Lodos Ativados: Quando Descobri a Magia que Acontece no Esgoto

Confesso: sou advogada, uma mulher do texto, da lei. Biologia nunca foi meu forte. Mas quando a crise da nossa ETE estourou, fui obrigada a aprender. E no meio de tantos nomes estranhos, um me fascinou: lodos ativados. Soava quase como um feitiço, e a verdade é que não deixa de ser.

 

Meu Medo de um “Monstro” no Tanque

 

No começo, eu imaginava o tal do lodo como uma coisa nojenta, uma plasta escura e fedida. O erro era esse, pensar no lodo como sujeira, e não como solução. Lembro de uma visita técnica que fiz a um fornecedor da nova ETE. O engenheiro, um rapaz jovem e apaixonado pelo que fazia, me convidou a olhar num microscópio. Eu hesitei. “Tem certeza?”. O que eu vi ali mudou tudo. Eram milhares de pontinhos de vida, microrganismos se movendo, trabalhando. “Esses são os seus funcionários, doutora. São eles que comem a matéria orgânica”, ele disse. Senti um arrepio. Ali, naquelas gotículas de esgoto, havia um ecossistema.

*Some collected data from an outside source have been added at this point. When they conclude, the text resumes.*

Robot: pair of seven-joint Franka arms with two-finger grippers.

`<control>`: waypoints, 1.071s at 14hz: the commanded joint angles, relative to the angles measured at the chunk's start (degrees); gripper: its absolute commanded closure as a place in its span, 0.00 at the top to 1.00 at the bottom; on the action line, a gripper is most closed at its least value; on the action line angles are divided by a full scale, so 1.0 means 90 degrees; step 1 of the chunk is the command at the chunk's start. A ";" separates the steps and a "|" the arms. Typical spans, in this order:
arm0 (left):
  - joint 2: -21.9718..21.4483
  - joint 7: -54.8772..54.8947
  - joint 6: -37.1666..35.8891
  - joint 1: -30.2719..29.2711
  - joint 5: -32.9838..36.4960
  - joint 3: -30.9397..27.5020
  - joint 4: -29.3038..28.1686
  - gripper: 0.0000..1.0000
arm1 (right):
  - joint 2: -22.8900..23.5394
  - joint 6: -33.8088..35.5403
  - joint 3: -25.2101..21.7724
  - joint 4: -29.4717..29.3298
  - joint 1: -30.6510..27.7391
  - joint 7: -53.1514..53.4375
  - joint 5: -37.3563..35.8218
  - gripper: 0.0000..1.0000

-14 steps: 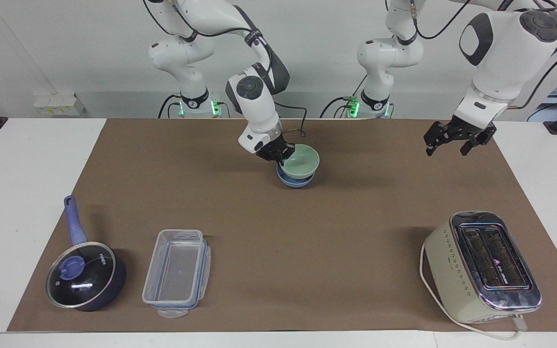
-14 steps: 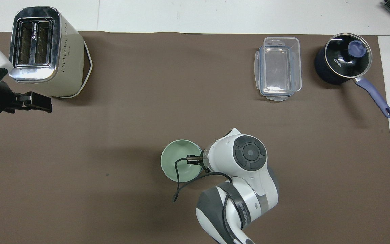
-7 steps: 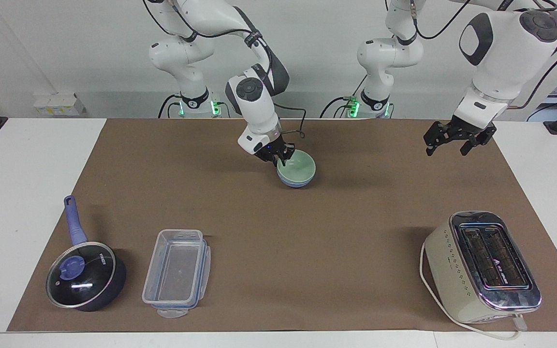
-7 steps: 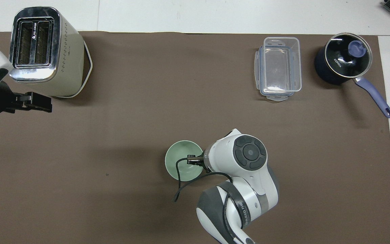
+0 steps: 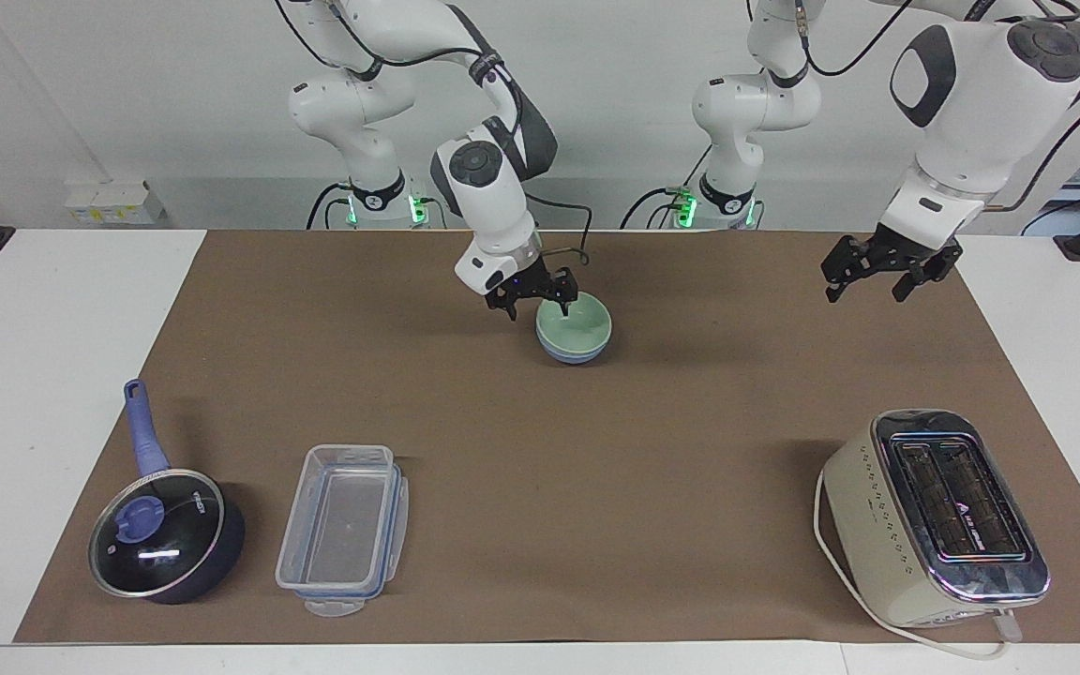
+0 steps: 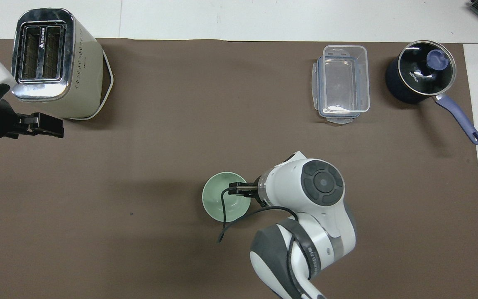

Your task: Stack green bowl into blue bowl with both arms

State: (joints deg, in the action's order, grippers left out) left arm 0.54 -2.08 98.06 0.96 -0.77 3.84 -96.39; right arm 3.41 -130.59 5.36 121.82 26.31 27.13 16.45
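Observation:
The green bowl [image 5: 579, 324] sits level inside the blue bowl [image 5: 574, 355] on the brown mat, near the robots' edge at mid-table. In the overhead view only the green bowl [image 6: 219, 203] shows; the blue one is hidden under it. My right gripper [image 5: 537, 302] is open and empty, just above the bowls' rim on the side toward the right arm's end; it also shows in the overhead view [image 6: 237, 189]. My left gripper [image 5: 881, 277] is open and empty, waiting in the air over the mat at the left arm's end [image 6: 50, 126].
A cream toaster [image 5: 934, 517] stands far from the robots at the left arm's end. A clear plastic container [image 5: 343, 525] and a dark blue lidded saucepan [image 5: 165, 536] stand far from the robots toward the right arm's end.
My right gripper let go of the green bowl's rim, opened and rose slightly. The green bowl went from tilted to level inside the blue bowl. The left arm has not moved.

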 commanded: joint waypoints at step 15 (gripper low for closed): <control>-0.0001 0.0065 -0.0134 -0.0068 0.0115 0.0042 0.0066 1.00 | -0.0410 0.4195 0.0019 -0.3601 -0.2962 -0.1452 -0.1954 1.00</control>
State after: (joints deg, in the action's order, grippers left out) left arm 0.53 -2.08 98.06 0.96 -0.77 3.84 -96.39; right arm -3.98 -98.20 4.74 95.96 1.19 15.19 0.35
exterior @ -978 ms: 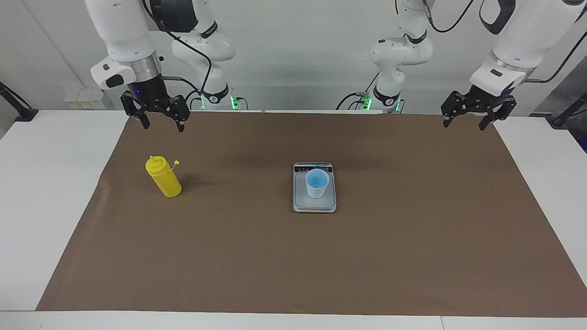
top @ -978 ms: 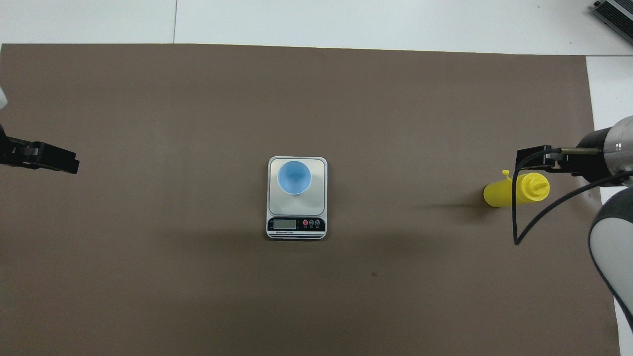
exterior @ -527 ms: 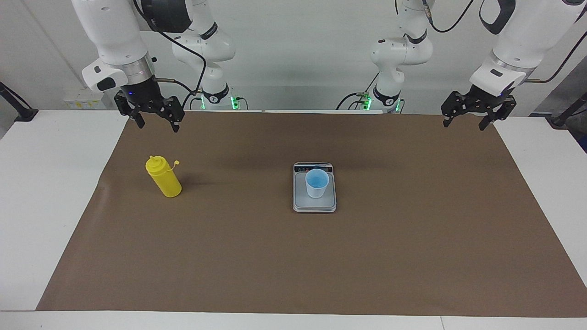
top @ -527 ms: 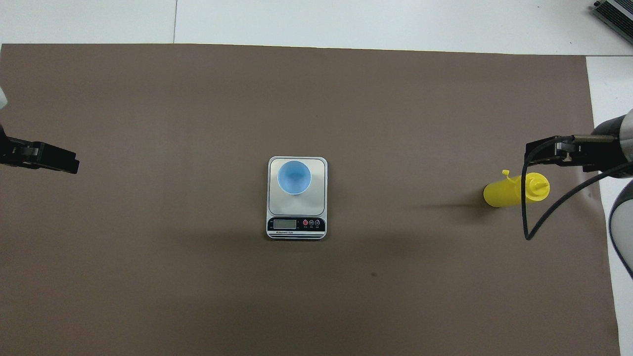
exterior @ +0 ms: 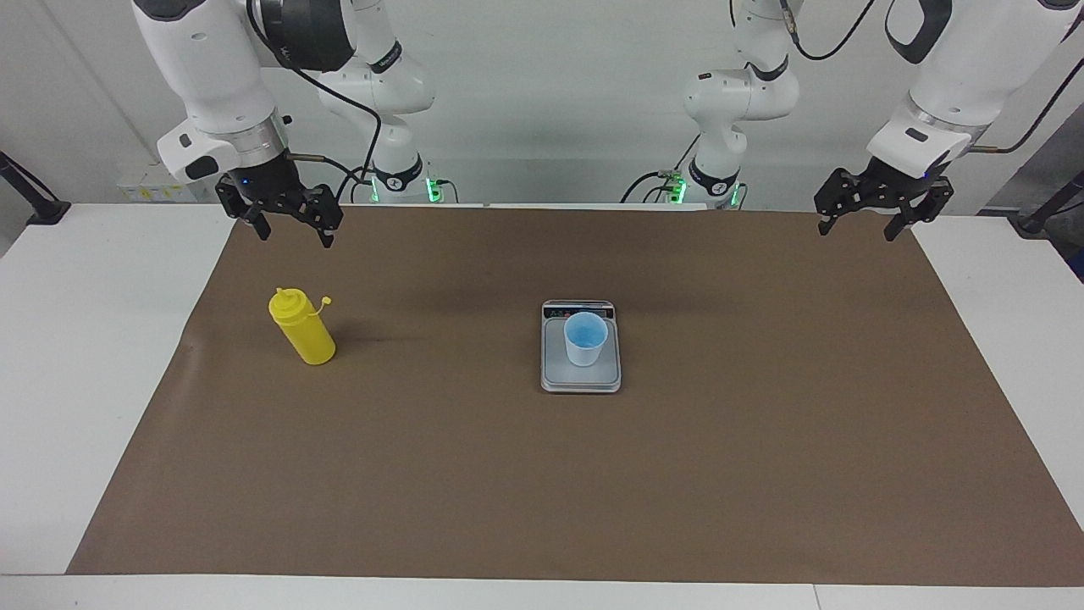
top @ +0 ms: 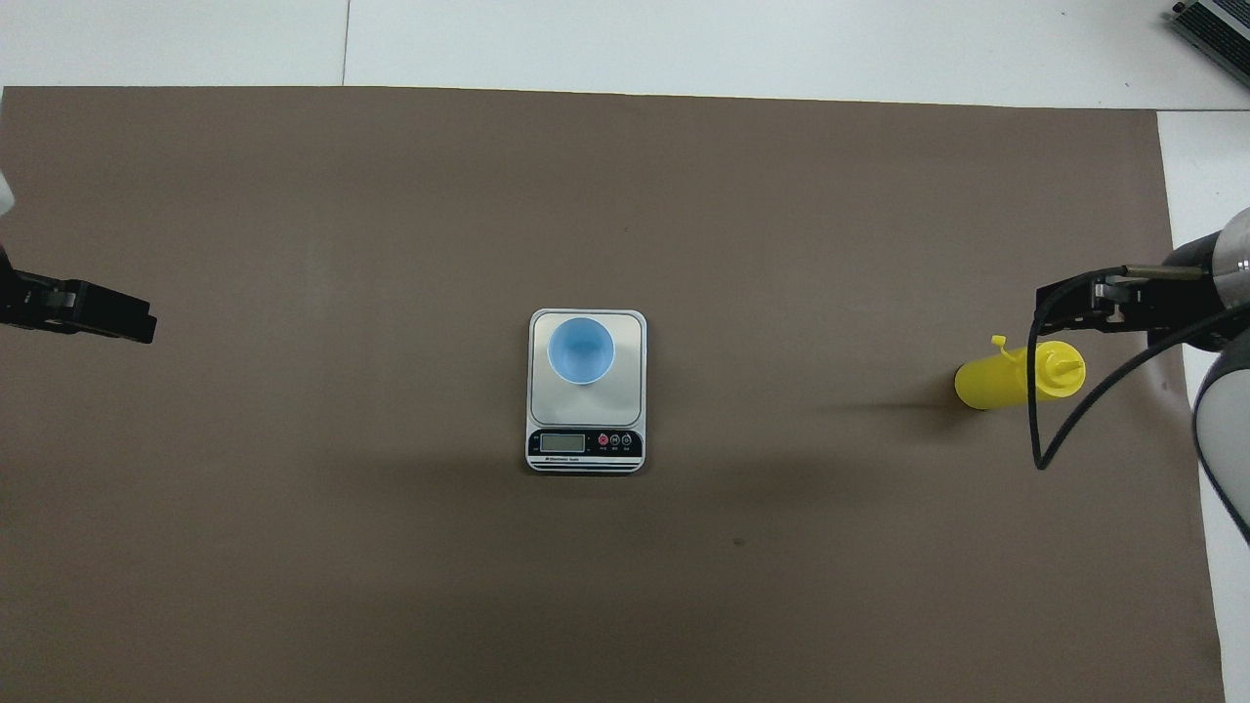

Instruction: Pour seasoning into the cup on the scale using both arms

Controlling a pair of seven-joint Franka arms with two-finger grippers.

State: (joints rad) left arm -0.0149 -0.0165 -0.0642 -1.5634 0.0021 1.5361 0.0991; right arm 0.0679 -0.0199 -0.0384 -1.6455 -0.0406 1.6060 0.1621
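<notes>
Seasoning (exterior: 303, 335): bright yellow squeeze bottle, upright on brown mat, tethered cap hanging open, toward the right arm's end | Cup (exterior: 584, 338): pale blue, upright, on scale | Scale (exterior: 559, 374): silver-grey, flat, mid-table, display end nearer the robots

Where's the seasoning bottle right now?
The seasoning bottle stands upright on the brown mat toward the right arm's end of the table, apart from the scale.

I'm looking at a robotics lab: two white arms (exterior: 212, 76) bolted beside a white table (exterior: 76, 339) under brown paper (exterior: 762, 424), bare walls, trailing cables.
</notes>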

O desafio era confiar naqueles seres invisíveis.

 

A “Receita de Bolo” que Limpa a Água

 

A dica que ficou dessa experiência é que o processo de lodos ativados é como uma receita de bolo delicada. Precisa da quantidade certa de “comida” (o esgoto) e de “oxigênio” (a aeração). Se você erra a mão, os “funcionários” não trabalham direito. Minha preferência, e a que escolhemos, foi por um sistema automatizado, que controla o oxigênio e garante que a colônia de bactérias esteja sempre saudável. Hoje, quando passo perto da nova ETE do condomínio, não sinto cheiro ruim. Sinto o cheiro suave de terra molhada e ouço o borbulhar discreto dos aeradores. É o som suave da natureza trabalhando, uma mágica silenciosa que eu aprendi a admirar.